Exercise directions -
Would you return the material below exactly, with no line left out?

Data block -
+ + + + + + +

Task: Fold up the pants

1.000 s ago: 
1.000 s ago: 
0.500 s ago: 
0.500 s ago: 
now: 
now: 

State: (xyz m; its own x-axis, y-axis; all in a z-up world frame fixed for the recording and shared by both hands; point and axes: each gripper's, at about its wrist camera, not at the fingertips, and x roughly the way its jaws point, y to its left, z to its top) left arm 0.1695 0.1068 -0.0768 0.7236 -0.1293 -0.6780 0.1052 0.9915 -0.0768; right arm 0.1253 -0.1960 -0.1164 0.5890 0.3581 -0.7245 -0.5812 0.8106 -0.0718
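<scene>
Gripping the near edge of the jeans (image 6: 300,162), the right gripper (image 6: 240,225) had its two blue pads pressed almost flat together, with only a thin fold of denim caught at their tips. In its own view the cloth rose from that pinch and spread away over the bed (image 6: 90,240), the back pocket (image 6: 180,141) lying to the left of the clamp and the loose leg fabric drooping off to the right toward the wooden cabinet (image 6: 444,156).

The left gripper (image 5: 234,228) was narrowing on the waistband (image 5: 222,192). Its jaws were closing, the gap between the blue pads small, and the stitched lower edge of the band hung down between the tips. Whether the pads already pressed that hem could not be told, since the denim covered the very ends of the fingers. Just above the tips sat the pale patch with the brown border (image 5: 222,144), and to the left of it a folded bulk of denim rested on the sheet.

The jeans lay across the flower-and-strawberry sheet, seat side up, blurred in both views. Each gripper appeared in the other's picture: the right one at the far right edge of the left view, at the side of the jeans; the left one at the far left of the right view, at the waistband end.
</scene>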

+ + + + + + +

Solution to this problem -
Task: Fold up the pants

1.000 s ago: 
1.000 s ago: 
0.500 s ago: 
0.500 s ago: 
now: 
now: 

State: (xyz m; its own x-axis, y-axis; all in a z-up world frame fixed for the recording and shared by both hands; point and axes: each gripper's, at about its wrist camera, not at the fingertips, and x roughly the way its jaws point, y to its left, z to its top) left arm 0.1695 0.1068 -0.0768 0.7236 -0.1293 -0.6780 0.1052 0.9915 -0.0768; right arm 0.1253 -0.1960 -0.1164 0.5890 0.3581 -0.7245 -0.5812 0.8106 -0.0718
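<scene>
Gripping the near edge of the jeans (image 6: 300,162), the right gripper (image 6: 240,225) had its two blue pads pressed almost flat together, with only a thin fold of denim caught at their tips. In its own view the cloth rose from that pinch and spread away over the bed (image 6: 90,240), the back pocket (image 6: 180,141) lying to the left of the clamp and the loose leg fabric drooping off to the right toward the wooden cabinet (image 6: 444,156).

The left gripper (image 5: 234,228) was narrowing on the waistband (image 5: 222,192). Its jaws were closing, the gap between the blue pads small, and the stitched lower edge of the band hung down between the tips. Whether the pads already pressed that hem could not be told, since the denim covered the very ends of the fingers. Just above the tips sat the pale patch with the brown border (image 5: 222,144), and to the left of it a folded bulk of denim rested on the sheet.

The jeans lay across the flower-and-strawberry sheet, seat side up, blurred in both views. Each gripper appeared in the other's picture: the right one at the far right edge of the left view, at the side of the jeans; the left one at the far left of the right view, at the waistband end.
</scene>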

The requested output has been given in full.